On lead times, a simple showcase without ordering engine is delivered in 7 days. A full site with product catalogue, click & collect, online payment and notifications takes 2 to 3 weeks minimum depending on the modules, and the exact date is set in the quote.

My approach: counter audit, quote within 48 hours, fast delivery

I work with Brussels artisans on the basis of a free 30-minute audit, either at the counter between two services or at the Le Metropole café in Jette, Reine Astrid square. I ask how you take orders today, how much time the phone eats per day, which items are most asked for and which give you the most work.

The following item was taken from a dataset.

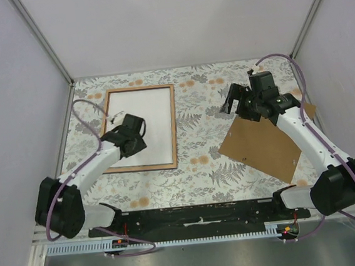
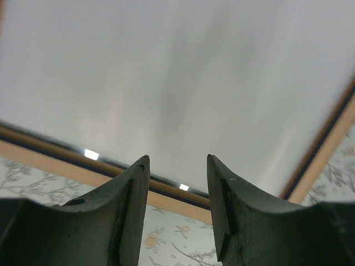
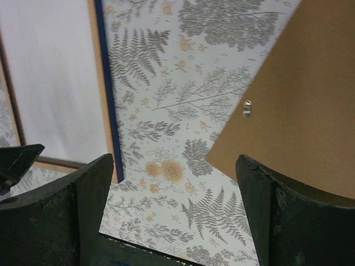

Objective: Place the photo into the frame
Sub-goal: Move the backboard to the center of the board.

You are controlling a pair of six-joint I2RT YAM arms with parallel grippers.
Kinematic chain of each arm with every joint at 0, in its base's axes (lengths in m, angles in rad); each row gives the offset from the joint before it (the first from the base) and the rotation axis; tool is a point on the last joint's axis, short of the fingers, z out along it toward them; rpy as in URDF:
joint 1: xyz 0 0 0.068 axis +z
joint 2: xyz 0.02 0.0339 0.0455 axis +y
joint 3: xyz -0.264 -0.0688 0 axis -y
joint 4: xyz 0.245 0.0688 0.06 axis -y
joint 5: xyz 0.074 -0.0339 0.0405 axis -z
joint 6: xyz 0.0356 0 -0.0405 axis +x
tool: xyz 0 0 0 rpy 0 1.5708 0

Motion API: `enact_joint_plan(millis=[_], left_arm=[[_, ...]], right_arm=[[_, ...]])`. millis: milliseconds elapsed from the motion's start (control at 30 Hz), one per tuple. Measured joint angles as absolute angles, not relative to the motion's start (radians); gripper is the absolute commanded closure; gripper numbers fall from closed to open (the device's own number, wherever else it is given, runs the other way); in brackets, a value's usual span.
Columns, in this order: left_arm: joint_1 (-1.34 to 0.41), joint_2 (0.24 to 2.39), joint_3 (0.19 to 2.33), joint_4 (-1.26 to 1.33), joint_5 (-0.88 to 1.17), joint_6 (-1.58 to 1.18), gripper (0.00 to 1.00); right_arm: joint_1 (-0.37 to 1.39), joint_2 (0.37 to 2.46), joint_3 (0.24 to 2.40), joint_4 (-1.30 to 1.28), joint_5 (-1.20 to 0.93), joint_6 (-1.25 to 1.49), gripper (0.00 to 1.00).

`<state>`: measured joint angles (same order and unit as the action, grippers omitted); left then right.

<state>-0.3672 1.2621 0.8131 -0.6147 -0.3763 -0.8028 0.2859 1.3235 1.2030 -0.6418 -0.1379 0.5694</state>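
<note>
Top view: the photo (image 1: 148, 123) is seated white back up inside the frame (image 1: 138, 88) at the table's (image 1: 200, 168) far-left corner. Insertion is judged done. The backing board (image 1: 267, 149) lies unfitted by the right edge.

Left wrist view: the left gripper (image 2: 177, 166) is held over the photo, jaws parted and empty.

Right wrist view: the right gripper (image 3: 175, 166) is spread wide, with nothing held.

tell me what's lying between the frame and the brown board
Nothing: only bare fern-patterned tablecloth separates the frame from the brown board, as the top view and the right wrist view both show.
</note>
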Motion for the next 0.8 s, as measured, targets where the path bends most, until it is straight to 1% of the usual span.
enact_joint_plan(millis=[133, 233, 400, 467, 600, 700, 800], left_arm=[[-0.603, 1.446, 0.986, -0.597, -0.358, -0.739, 0.49], [-0.724, 1.592, 1.15, -0.567, -0.313, -0.679, 0.43], [-0.827, 1.844, 1.441, -0.549, -0.242, -0.576, 0.41], [-0.858, 1.972, 1.588, -0.547, -0.223, -0.533, 0.41], [-0.901, 2.167, 1.803, -0.574, -0.198, -0.468, 0.41], [-0.925, 2.286, 1.939, -0.606, -0.181, -0.435, 0.42], [-0.945, 2.374, 2.043, -0.643, -0.173, -0.417, 0.45]], right_arm=[[0.186, 1.298, 1.107, -0.646, -0.113, 0.563, 0.02], [0.094, 1.282, 1.037, -0.657, -0.094, 0.563, 0.02], [-0.039, 1.236, 0.95, -0.683, -0.055, 0.563, 0.02], [-0.098, 1.225, 0.939, -0.694, -0.047, 0.563, 0.02], [-0.218, 1.224, 0.939, -0.699, -0.044, 0.551, 0.02], [-0.263, 1.225, 0.94, -0.703, -0.046, 0.545, 0.02], [-0.27, 1.232, 0.949, -0.71, -0.055, 0.545, 0.02]])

I look at your Google Business profile, your Facebook if any, and I tell you frankly if a site is profitable for you, and in what shape.

If you decide to move forward, you receive a fixed quote by email within 48 hours, with scope, pages, features and delivery date. No surprise, no "phase 2 billed later". To start: contact@pixelnoir.dev, or directly at the Le Metropole café, I code at the back table on weekday afternoons. For a Jette shop in particular, see also Website in Jette: for the shops and self-employed of the commune.

Frequently asked questions

Do you need a bilingual FR/NL site for a butcher or a bakery in Brussels?

Yes in almost every case. Brussels is officially bilingual, and even in strongly French-speaking communes, the Dutch-speaking customer base types queries in Dutch. For a food artisan, FR + NL covers 95% of local searches. English is added if you are close to a European quarter like Schuman, or UZ Brussel in Jette.

How does payment work on the site, and who gets the money?

Payment goes through Mollie, which accepts Bancontact, Visa and Mastercard, and Apple Pay. The money lands directly on your Belgian bank account, usually within 2 working days, with a Mollie fee of around 1.8% on Bancontact. Pixel Noir Studio takes no part of your orders: the 49€ monthly subscription is independent of volume.

What if I want some clients to pay at pickup in cash rather than online?

The system accepts a pickup payment mode, activated by a partner code or for certain products. The client books the slot and pays at the counter in cash or by card. That is useful for regulars who dislike paying online, without losing the benefit of the reserved slot and the order already prepared.

How long does delivery take for a butcher or a bakery?

A simple showcase site with contact and a displayed menu (no online orders) is delivered in 7 days. A full site with product catalogue, click & collect, Bancontact payment, Telegram notifications and SMS reminders takes 2 to 3 weeks minimum depending on the number of modules to integrate. The exact date is written in the quote and held.